Был один из тихих вечеров в начале осени, когда давно уж замолчали и соловьи, и цикады, когда вечер может быть и безветрен, но так прохладен, что приходилось кутаться в осеннюю одежду. В такой вот вечер Ольга сидела на скамье, погасив над своим крылечком лампочку. Ей хотелось темноты и пустоты. И чтобы ни разговоров, ни лиц – ничего. Утром они с Сохви снова ходили на кладбище. Отвезли на каталке короткий гроб, опустили в могилу. Хорошо, хоть лопатами работать не пришлось – люди помогли. Ремесло могильщика ей пока не потребовалось осваивать. Зато Сохви всё может. Для неё самая грязная работа – праздник. Надо рыть могилу – выроет. Надо собрать насельников на скудные поминки – соберет. А они, как выпьют, так разговорятся. И все разговоры только о том, кого следующим на двухколесной каталке вниз с горы повезут. О войне не говорят, родню не поминают. Словно нет и не было в мире никогда и ничего, кроме Острова Благодати. Ольга ёжилась. Это ладожский сквозняк пытался заползти под её пальтецо. Но она не уходила в дом, словно ждала чего-то. Всё смотрела на полуприкрытую дверь противоположного подъезда. Дверь эта вела в узкий коридор, на лестницу и дальше в бывшие монашеские кельи, где ныне обитали инвалиды войны. Сейчас над дверью горел желтый глаз фонаря, освещая и вход в подъезд, и старую яблоню перед ним. Вот высокая, костлявая женщина появилась в дверном проеме. Она поставила у входа табуретку, села, закурила. Единственным украшением бесцветного, лишенного возраста лица Сохви была добрейшая улыбка, обнажавшая ряд ровных белых зубов. И она улыбнулась, когда следом за ней из двери выполз, громыхая крюком, калека. Этот не улыбался, хотя любил куражиться да кривляться, без стеснения обнажая пустые десны.

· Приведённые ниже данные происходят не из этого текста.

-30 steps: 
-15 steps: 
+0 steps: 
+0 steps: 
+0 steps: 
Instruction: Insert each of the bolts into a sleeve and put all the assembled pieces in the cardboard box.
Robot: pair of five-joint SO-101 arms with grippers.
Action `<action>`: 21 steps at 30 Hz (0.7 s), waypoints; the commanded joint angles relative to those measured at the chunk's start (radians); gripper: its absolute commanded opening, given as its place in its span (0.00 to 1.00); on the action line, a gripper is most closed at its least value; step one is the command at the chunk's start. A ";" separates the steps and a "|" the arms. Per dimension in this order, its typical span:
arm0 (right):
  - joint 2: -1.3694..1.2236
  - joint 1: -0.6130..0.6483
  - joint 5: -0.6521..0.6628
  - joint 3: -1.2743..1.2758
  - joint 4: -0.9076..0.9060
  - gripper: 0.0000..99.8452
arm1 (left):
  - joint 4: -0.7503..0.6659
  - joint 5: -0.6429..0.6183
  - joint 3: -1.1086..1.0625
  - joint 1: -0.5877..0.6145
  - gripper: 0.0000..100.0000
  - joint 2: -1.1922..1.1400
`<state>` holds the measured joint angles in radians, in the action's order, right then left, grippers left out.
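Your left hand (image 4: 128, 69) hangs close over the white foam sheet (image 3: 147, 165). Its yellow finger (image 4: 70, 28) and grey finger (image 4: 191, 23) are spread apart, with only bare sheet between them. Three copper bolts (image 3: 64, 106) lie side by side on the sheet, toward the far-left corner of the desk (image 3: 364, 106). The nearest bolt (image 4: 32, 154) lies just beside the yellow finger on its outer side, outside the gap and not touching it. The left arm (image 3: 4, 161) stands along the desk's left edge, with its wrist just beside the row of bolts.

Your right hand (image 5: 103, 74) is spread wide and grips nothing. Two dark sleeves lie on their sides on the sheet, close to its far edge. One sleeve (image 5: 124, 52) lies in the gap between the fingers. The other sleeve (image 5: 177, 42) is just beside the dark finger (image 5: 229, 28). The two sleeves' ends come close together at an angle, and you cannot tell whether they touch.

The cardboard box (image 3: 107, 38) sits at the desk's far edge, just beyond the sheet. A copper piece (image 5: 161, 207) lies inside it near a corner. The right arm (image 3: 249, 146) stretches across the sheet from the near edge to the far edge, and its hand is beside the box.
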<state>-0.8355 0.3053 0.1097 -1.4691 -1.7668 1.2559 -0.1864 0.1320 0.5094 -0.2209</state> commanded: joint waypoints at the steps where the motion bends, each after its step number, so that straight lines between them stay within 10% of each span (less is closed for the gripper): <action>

– Не спишь? – спросила женщина.
– Матрас жесткий. Подушка – ещё хуже, – отозвался летчик Ильин.
– Иди в храм.
– Не могу. Выпил с вечера. Пьяный в храм теперь не хожу. Давай здесь помолимся, а?
– Погоди. Я принесу часослов. – Женщина скрылась за дверью.
Ильин поначалу ждал спокойно, потом стал волноваться, ерзать, наконец закурил. От крыльца потянуло махорочным дымом. Ольга поначалу видела красный огонек папироски. Потом он пропал, а высокая санитарка всё не шла. Ольга вслушивалась и всматривалась. До неё долетали обрывки фраз:
– …оборони меня, Господи! Сбереги от соблазна… не хочу…
Похоже, летчик Ильин всё же начал молиться, не дожидаясь своей товарки. Ольга, стараясь ступать как можно тише, подобралась поближе. Остановилась за стволом яблони. Вот скрипнула дверь. Сохви снова появилась на крыльце.
– О чем плачешь? – в своей суховатой манере спросила она.
– Влюбился…
– Ха-ха! – смех финки походил на воронье карканье. – Все девушки с материка выйдут замуж. Вот увидишь.
– Она за меня не пойдет.
– Пойдет. Куда ей идти?
– Она – красивая, а я…
– Не очень.
– … безногий.
– Опять с колокольни будешь кидаться? Забыла русское слово.
– Забудь! Давай молиться.
– Влюбливый. То Лада, то Оля. Ха-ха! Дурак!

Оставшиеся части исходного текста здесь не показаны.